Absolutely! Leather and Alcantara does not have the same effect and can get smelly too, is more difficult to maintain (Especially Grey).

Leather will sag if you do not look after it but there is an easy answer to that problem. Leather everytime for me (Magma Red in a TT looks cracking IMHO)


----------



## mkaiser1 (Jun 3, 2008)

What's the 'easy answer' you mention RGB? I'm hoping to order a TT TDi with leather soon and would love to know how to keep the leather from sagging.


----------



## Toshiba (Jul 8, 2004)

Totally.


----------



## Scooby-Doo (Sep 29, 2006)

> When I ordered my TT TDI last month I included Mineral Gray Nappa Leather seats but after joining this forum and reading about all the problems with the seats sagging, I am thinking of change my order to the standard half leather seats, saving Â£550 and hassel in the prosses.

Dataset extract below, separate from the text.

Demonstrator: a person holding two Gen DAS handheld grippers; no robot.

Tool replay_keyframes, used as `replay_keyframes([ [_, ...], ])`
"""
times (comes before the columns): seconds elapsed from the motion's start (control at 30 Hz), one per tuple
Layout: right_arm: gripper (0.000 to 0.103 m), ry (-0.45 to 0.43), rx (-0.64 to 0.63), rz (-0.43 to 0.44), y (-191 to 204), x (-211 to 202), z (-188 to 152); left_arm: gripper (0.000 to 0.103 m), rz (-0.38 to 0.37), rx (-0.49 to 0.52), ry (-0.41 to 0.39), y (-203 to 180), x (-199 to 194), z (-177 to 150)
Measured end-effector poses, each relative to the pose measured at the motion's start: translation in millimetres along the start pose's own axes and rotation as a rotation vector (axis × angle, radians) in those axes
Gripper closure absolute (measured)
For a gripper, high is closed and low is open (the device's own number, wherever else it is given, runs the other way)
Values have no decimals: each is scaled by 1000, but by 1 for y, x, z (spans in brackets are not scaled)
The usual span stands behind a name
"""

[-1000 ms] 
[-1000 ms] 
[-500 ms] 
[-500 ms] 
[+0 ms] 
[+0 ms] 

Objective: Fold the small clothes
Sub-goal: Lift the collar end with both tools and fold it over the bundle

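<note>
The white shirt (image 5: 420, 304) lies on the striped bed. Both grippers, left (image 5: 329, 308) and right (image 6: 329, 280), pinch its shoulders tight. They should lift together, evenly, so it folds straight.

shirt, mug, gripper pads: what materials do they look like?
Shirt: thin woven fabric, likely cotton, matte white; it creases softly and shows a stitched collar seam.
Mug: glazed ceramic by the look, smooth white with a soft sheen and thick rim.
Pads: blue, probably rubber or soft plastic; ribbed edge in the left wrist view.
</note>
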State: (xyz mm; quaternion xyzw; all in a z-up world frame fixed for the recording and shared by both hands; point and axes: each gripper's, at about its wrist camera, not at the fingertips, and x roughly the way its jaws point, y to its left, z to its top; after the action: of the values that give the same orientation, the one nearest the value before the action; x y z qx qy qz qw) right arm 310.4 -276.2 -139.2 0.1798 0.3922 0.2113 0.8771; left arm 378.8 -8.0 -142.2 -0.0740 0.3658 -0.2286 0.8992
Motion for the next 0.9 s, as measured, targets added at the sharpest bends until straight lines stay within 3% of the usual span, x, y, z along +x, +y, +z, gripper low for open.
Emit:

I nearly changed my order to Alcantara,because of the saggy seat issue, but went for full extened leather in the end.
I've had the car for six weeks and its driven every day and so far there are no signs of the saggy seat problem.The only creasing is on the side bolster,which is leather on the alcantara option anyway.I've seen some horrendous examples of saggy leather both in the flesh and on this forum but at the moment very glad I opted for the leather.
One of the reasons I didn't go for alcantara is the problem of "How do you clean your leather bits without getting leather cream on the alcantara bits?"
I'm sure that there are many on this forum will extol the virtues of alcantara but I'd go leather every time.(Yes I know it's more money and you need the the heated seats as well)


----------



## Arne (Dec 13, 2006)

I chose alcantara this time (for the TTS).

One reason is the sagging issue that I have on my existing car. Another is that I think leather is cold in the winter and warm in the summer - and it should have been the other way around.... :roll: The third reason is that I find the leather a bit slippery, and after testing an alcantara seat I actually liked that one better to sitt in when driving a bit "hard" thru the curves....

That alcantara does not cost anything extra (in Norway that is what is standard on the TTS) was even better - so I got the Satnav, BOSE +++ in stead.... 8) And extended leather - because it looks nice, and you don't have to sit on it :lol:


----------



## Spin (May 2, 2008)

I have the lthr/alcantra combo in mineral grey on my car, there is no sagging issues at all in fact the seats look like new at 7,000 miles and 9 months old. I am pleasantly surprised just how much I like this combo and how good it feels, you still get a nice leather smell as all the outers etc are leather.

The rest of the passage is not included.